Already the first two productions "First Brass" and "Duologue" (a duo album with bassist-friend Niels-Henning Ørsted Pedersen) have further spread Botschinsky's fame to America. Especially "First Brass", compositions and arrangements by Botschinsky, received the highest acclaim from critics and colleagues on both sides of the Atlantic. In the following years, he performed on and produced several albums for that label which stands for outstanding quality in music and sound.
In 1991, Botschinsky held master classes and performed at the "International Music Festival" in Cascavel, Brazil. In March 1992, he was featured at the "New Zealand International Festival Of The Arts" in Wellington, New Zealand, and in July 1992 at the "Copenhagen Jazz Festival" in Denmark. He was teaching at the Conservatory in Hilversum, Holland, a division of the Amsterdam University Of The Arts.
Botschinsky and Kaempfert married in 1990 and moved to Italy. In 1993 they decided to take residence in London.
In 1992 he recorded his solo album "Last Summer" in New York, with Dave Stryker, gt, George Mraz, bs, and Victor Lewis, dr.
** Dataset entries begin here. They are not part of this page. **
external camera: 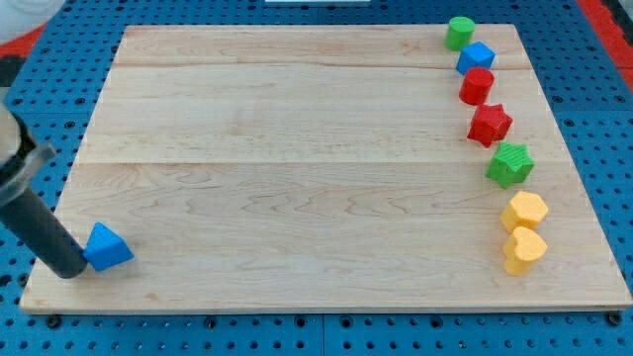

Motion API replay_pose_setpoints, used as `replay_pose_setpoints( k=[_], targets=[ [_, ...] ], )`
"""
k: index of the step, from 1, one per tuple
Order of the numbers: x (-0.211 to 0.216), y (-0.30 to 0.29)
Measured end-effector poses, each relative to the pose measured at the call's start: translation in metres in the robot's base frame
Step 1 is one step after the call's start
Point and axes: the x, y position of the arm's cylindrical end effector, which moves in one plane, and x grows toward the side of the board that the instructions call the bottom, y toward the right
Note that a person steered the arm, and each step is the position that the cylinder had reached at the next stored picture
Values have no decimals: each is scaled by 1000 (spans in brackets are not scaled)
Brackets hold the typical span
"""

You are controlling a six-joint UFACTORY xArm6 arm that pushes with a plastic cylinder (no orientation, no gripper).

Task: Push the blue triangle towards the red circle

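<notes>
While blue pegboard [584, 89] frames the wooden board [297, 178] — my tip [71, 269] touches the blue triangle [107, 247].

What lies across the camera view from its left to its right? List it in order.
My tip → blue triangle → green cylinder → red star → green star. The other blocks overlap these in left-right position, so I leave them out.
</notes>
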Motion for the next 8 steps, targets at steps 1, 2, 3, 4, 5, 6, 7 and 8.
replay_pose_setpoints(
  k=[1, 2, 3, 4, 5, 6, 7, 8],
  targets=[
    [-29, 26],
    [-69, 70],
    [-68, 147],
    [-70, 220],
    [-73, 277],
    [-89, 299],
    [-130, 319],
    [-168, 352]
  ],
)
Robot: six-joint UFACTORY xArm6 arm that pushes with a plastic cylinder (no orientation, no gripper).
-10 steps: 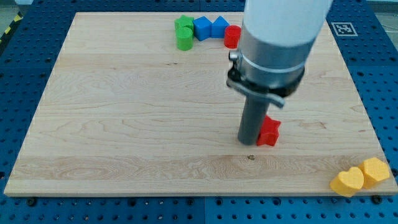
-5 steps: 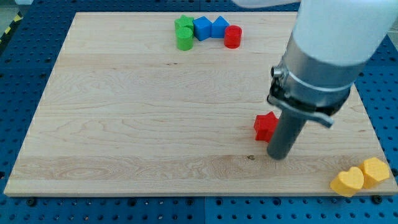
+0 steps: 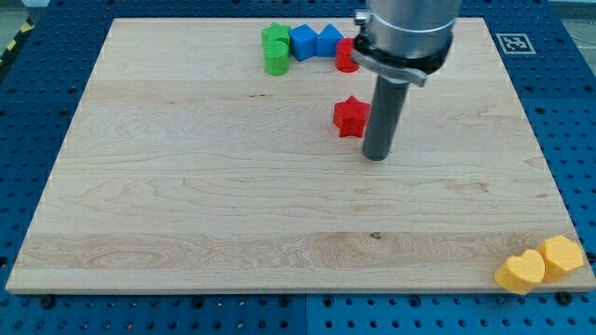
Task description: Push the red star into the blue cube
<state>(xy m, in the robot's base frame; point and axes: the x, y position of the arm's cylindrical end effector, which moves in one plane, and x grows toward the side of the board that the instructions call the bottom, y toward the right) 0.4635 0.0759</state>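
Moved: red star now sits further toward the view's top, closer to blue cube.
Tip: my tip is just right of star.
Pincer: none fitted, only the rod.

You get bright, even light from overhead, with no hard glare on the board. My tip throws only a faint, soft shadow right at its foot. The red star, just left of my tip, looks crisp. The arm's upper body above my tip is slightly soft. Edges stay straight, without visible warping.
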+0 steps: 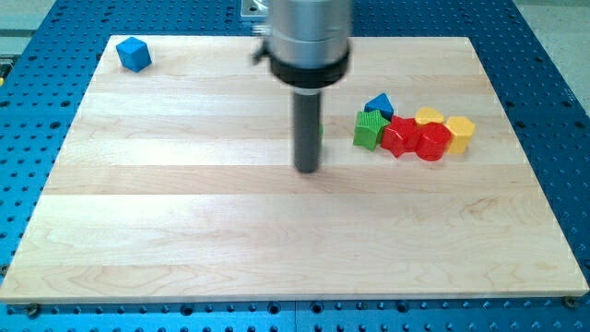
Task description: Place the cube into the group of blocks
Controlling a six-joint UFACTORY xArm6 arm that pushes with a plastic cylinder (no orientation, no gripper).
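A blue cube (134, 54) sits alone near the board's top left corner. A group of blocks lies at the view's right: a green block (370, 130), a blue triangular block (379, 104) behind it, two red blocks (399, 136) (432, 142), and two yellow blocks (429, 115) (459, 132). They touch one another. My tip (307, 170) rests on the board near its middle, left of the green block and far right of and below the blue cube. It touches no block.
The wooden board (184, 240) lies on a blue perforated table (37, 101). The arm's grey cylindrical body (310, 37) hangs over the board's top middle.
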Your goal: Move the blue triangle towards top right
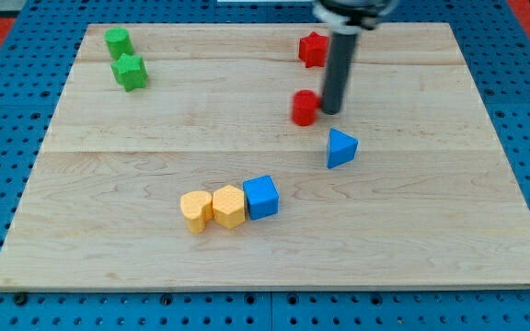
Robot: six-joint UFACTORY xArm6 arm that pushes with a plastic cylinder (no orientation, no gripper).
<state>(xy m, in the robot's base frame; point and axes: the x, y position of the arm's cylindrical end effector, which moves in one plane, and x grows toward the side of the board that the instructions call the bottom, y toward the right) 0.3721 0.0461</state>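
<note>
The blue triangle (pixel 340 148) lies on the wooden board (pixel 412 230), right of the middle. My tip (pixel 330 111) stands just above it in the view, a short gap apart. The tip is right beside a red cylinder (pixel 305 108), at its right side, touching or nearly so. The dark rod rises from the tip to the view's top edge.
A red star-like block (pixel 313 49) sits at the top, left of the rod. Two green blocks (pixel 118 41) (pixel 130 72) sit at the top left. Two yellow blocks (pixel 196 211) (pixel 229 206) and a blue cube (pixel 261 197) form a row below the middle.
</note>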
In summer 1996 his CD, "The Bench", was released, featuring British saxophonist Stan Sulzman. It was recorded with Jakob Fisher, Alex Riel and Jesper Lundgaard at the Jazzpar concerts in Denmark.
In the late nineties Allan Botschinsky joined the Danish composers group The Third Way and intensified his work as a composer of modern classical and crossover music.
Over the last ten years, Allan has intensified his activities in composing contemporary classical music. His works include a concerto for solo trumpet and chamber orchestra, a piece for solo-clarinet, and various pieces for brass- and wind instruments and mixed ensembles. In 2000 he started a close cooperation with publishers Peermusic Classical. He is currently working on a cycle "Colours" for solo-instruments.